Más años de vida tiene Baluarte (Soria), donde oficia Óscar García desde 2008. "La estrella es el reconocimiento a un trabajo duro, largo y difícil, especialmente en una ciudad pequeña con la gente acostumbrada a otro tipo de cocina", refería .

Diego Guerrero, que dejó el Club Allard (Madrid) con dos estrellas Michelin, las ostenta ahora en DSTAgE, el proyecto personal que arrancó hace dos años; Rodrigo de la Calle luce ahora en El Invernadero (Madrid) la que dejó en Aranjuez y Ca l'Arpa (Girona) recupera la que perdió el año pasado.

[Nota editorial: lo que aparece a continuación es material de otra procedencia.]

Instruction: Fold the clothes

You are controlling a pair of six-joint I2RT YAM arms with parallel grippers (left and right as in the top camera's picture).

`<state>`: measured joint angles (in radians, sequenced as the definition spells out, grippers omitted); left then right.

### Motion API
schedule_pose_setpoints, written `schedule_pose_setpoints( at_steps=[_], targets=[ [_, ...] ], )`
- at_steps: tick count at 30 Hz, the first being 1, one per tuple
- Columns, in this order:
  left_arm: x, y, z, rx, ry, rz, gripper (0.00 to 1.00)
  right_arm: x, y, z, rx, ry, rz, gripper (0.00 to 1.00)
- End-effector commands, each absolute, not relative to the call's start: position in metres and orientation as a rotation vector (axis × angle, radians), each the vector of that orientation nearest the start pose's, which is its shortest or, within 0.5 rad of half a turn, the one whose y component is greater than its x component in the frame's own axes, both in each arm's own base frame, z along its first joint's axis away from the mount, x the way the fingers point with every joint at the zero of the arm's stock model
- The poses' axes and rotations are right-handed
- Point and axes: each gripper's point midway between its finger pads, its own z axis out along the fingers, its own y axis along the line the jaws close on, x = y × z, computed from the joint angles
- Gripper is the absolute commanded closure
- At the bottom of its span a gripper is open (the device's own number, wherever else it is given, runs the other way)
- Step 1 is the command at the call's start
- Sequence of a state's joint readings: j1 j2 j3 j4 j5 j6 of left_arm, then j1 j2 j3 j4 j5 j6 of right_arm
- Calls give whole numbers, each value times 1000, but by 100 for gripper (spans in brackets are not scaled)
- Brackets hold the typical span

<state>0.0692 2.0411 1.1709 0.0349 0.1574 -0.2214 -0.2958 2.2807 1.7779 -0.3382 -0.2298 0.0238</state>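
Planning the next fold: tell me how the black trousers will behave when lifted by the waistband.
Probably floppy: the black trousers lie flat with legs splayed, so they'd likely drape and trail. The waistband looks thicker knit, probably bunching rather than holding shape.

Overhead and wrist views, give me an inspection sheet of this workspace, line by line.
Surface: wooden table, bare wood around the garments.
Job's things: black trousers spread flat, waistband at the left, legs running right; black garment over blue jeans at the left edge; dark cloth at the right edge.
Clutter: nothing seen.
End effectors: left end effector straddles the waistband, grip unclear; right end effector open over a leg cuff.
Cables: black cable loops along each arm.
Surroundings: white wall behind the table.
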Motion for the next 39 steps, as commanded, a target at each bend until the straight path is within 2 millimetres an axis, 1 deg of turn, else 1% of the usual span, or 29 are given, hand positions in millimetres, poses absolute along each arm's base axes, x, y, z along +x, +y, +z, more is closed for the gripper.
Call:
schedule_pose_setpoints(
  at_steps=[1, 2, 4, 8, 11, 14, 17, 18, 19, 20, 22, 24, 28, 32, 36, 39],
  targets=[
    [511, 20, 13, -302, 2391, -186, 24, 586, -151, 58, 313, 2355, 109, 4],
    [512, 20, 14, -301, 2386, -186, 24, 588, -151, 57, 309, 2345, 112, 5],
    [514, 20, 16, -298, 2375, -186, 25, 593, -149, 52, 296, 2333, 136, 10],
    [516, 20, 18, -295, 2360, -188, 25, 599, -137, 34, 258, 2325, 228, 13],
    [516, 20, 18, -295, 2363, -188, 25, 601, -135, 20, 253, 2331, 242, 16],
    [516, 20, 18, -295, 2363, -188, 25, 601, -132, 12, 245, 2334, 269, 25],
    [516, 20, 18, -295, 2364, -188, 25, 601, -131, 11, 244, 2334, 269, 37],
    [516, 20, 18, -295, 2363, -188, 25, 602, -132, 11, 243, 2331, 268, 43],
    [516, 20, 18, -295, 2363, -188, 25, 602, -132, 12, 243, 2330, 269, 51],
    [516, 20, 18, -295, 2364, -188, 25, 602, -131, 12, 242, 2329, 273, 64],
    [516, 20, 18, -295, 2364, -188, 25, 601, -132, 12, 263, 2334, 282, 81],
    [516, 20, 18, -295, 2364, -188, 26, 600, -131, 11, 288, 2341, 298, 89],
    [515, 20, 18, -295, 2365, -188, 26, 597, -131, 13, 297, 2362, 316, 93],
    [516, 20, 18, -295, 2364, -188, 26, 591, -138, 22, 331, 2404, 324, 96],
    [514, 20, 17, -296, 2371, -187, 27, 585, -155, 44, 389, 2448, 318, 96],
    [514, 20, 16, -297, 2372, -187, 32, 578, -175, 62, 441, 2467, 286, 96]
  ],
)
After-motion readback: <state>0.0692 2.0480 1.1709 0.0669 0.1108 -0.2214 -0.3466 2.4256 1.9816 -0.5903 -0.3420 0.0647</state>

Movimientos de brillos que no afectan a Arzak (Donostia), que es el triestrellado más veterano de España (desde 1989), por lo que Juan Mari Arzak y su hija Elena recibieron un pequeño homenaje en forma de aplauso.

Sobre las sonadas ausencias en la gala de presentación de la Guía 2017 todos hablaron. Kiko Moya, que conseguía la segunda para L'Escaleta en Alicante -provincia donde BonAmb también logró dos- recordaba a Efe que la cocina de su paisano Ricard Camarena "es merecedora de dos estrellas, pero es cuestión de tiempo y él y su equipo lo saben".

"Michelin es Michelin", "hay muchos más que se las merecen", "ha sido un año escaso", "30 nuevas estrellas siempre son buenas"... Fueron algunos de los comentarios sobre una edición que prometía ser "muy buena". Pero como resumió Jordi Cruz (ABaC, Barcelona): "El que no las haya recibido, que no se enfade y a currar".